Nesse domingo, passada aquela esquina, onde fica um sinal luminoso que ora funciona ora não, amontoavam-se em filas algumas centenas de veículos, de todas as marcas. Parecia exposição de concessionária para oferta de promoções, as mais atraentes e ilusórias. Os potentes faróis iluminando toda a extensão da avenida. Só podia ser acidente, precavidamente, pensei.
Os carros se deslocavam lentamente, premidos pelo espaço exíguo e pela curiosidade dos condutores, só sendo satisfeita ao parar para ver o que acontecera. Não era um cair de noite iluminada. Sem lua, com algumas estrelas, que piscavam na distância do infinito. Porém, havia a iluminação dos carros e dos postes.
A cena: debruçada no chão e abraçada a um corpo, a mulher chorava o desespero da morte. Pensei, ante a visão daquela aflição: talvez o morto fosse o filho, sem vida, nos braços daquela mulher. As lágrimas da dor da perda se misturavam ao sangue que ainda brotava daquele corpo inerte, apertado nos seus braços. Em torno, pressentia-se que as providências estavam sendo tomadas. O local fora isolado. Um policial adotava a postura de comando, apitando freneticamente, desviava o trajeto dos veículos, facilitando o curso do tráfego. Alguém pergunta para alguém alguma coisa. A mulher sofrida, com o cuidado do carinho, deposita o corpo numa padiola, que, como por encanto, saiu de uma ambulância, que acabara de chegar, com suas luzes vermelhas em círculo de advertência. Um homem vestido de branco examina o corpo inerte. Alguém tomava notas em uma caderneta. Fotografias eram tiradas numa sequência interminável. Sentada, no outro lado da avenida, via-se uma pessoa de ombros arqueados, com a cabeça sobre os joelhos, demonstrando uma tristeza insondável.
Por ali, nesse domingo, a tristeza da fatalidade, reforçada pela dor da morte, essa tragédia inevitável. Em volta dela, compondo a trágica cena, a volúpia dos curiosos.
Foi assim, dizia um mais exaltado. Não, não foi bem assim, ponderava outro, cofiando a espessa barba. O carro veio dali, e ele saiu dali, acentuava com veemência a voz de uma testemunha, que se dizia conhecedora da verdade.
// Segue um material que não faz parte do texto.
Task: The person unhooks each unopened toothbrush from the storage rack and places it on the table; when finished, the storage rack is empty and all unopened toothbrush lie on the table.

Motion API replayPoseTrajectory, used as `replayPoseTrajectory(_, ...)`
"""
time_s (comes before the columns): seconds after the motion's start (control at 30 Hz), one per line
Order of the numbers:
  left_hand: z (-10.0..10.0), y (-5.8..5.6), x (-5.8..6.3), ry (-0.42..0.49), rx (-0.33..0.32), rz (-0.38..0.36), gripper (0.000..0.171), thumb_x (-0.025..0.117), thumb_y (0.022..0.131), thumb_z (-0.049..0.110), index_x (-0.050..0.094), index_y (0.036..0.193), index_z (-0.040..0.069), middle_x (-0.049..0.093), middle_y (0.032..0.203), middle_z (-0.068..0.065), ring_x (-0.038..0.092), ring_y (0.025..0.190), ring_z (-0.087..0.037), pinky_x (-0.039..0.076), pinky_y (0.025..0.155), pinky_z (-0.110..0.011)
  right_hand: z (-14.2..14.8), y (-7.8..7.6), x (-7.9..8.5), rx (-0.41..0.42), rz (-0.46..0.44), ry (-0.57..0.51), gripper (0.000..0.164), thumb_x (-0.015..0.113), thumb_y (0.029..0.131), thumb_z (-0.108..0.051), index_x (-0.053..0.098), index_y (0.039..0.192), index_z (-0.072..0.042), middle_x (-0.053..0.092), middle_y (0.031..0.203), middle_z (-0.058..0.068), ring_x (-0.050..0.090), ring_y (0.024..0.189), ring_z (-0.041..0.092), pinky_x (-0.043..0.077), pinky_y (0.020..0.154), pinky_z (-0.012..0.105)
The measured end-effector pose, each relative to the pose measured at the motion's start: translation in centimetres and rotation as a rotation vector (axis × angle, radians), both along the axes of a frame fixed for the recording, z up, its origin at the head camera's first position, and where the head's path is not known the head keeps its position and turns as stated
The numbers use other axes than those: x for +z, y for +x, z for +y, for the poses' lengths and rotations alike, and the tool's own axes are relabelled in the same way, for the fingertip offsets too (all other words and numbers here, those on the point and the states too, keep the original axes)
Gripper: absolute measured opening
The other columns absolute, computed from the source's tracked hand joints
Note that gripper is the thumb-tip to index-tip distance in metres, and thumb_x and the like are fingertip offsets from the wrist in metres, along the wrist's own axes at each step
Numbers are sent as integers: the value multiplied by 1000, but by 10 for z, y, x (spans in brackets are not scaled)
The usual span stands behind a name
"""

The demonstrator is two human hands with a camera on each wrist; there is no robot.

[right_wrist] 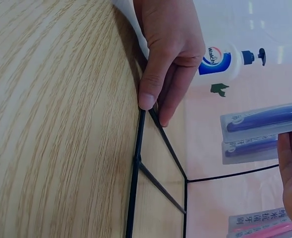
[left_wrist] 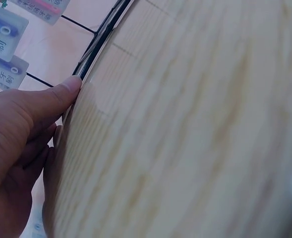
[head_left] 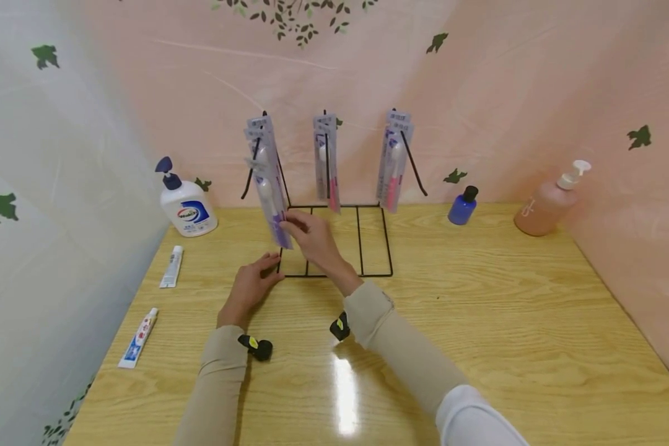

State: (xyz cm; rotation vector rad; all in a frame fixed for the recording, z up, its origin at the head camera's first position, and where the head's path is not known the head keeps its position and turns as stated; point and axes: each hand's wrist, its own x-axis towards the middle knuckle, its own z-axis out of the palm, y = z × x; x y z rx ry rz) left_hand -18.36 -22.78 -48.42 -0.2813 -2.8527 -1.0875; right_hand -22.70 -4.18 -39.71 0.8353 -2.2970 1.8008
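A black wire display rack [head_left: 376, 275] stands on the wooden table, with packaged toothbrushes hanging from its three hooks. My left hand [head_left: 251, 284] holds the rack's front left corner; in the right wrist view its thumb [right_wrist: 146, 100] lies on the front bar and its fingers reach over the side bar. My right hand [head_left: 316, 241] pinches the lower end of the front packaged purple toothbrush [head_left: 269, 198] on the left hook. Its thumb is hidden in the right wrist view. Packaged pink toothbrushes hang on the middle hook [head_left: 326, 167] and the right hook [head_left: 394, 164].
At the left stand a white pump bottle [head_left: 188, 207] and two lying toothpaste tubes, one small [head_left: 171, 267] and one larger [head_left: 139, 339]. Right of the rack are a blue bottle [head_left: 461, 209] and a pink pump bottle [head_left: 543, 207]. A patterned cloth hangs behind the table.
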Motion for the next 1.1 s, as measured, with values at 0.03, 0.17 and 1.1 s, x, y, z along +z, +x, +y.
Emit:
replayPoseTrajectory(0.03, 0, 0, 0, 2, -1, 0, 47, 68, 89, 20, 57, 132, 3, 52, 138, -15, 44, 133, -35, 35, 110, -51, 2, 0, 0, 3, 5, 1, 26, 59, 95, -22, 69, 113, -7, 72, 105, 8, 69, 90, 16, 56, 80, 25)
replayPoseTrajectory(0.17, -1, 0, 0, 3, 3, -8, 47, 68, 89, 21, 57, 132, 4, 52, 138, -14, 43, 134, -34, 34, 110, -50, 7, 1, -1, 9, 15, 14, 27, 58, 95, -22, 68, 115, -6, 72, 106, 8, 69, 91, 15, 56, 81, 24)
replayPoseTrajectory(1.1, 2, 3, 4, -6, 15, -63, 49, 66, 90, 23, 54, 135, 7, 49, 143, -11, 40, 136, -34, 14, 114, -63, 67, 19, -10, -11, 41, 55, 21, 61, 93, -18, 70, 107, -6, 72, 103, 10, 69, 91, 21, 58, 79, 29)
E o motorista?, perguntava um curioso, que acabava de chegar à cena fatídica. Não sei, foi a resposta dada de supetão por um garoto imberbe.
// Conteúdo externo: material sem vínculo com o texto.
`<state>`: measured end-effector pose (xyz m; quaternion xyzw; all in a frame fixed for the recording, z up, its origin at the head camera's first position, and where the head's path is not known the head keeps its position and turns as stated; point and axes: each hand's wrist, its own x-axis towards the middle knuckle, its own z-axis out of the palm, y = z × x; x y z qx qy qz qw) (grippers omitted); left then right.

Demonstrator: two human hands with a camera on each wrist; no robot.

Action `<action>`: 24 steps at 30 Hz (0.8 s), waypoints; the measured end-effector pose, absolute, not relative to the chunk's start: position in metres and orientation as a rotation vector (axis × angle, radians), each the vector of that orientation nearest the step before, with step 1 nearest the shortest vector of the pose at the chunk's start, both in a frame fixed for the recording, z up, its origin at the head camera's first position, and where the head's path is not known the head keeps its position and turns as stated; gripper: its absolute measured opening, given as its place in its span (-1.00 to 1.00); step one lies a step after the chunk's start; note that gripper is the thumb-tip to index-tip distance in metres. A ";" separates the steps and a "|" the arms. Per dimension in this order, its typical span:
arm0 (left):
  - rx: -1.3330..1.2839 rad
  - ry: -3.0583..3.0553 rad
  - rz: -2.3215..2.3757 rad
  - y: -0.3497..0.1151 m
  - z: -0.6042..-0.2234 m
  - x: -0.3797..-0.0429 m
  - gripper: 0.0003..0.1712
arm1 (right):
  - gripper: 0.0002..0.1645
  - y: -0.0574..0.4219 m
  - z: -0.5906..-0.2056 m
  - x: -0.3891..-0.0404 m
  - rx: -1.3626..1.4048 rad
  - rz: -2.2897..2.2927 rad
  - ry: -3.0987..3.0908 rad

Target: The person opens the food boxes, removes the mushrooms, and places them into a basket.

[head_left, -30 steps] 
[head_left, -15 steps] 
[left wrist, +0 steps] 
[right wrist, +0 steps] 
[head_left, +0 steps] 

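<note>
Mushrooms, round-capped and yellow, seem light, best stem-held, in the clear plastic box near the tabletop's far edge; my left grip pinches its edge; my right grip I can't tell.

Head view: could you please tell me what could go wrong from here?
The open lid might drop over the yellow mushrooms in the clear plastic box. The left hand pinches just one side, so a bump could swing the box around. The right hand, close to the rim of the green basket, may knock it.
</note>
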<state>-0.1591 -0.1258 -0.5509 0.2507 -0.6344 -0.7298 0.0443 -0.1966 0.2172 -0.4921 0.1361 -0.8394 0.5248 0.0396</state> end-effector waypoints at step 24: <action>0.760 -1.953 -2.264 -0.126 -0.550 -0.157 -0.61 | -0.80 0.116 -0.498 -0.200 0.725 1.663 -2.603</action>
Uma certeza: convicto, disse o médico, guardando o aparelho que usou para auscultar a vítima, o morto está morto. Nada mais pode ser feito. A mulher ficou a olhar, impassiva, a retirada do corpo amado e chorado. Aos poucos, o trânsito foi se abrindo, os carros em velocidade costumeira, e a vida continuou a ser vivida na sua trágica normalidade. E mulher, soluçando a perda do morto, era a única certeza que ficara daquela tragédia. E saía dali, naquele domingo, caminhando na solidão de suas lágrimas.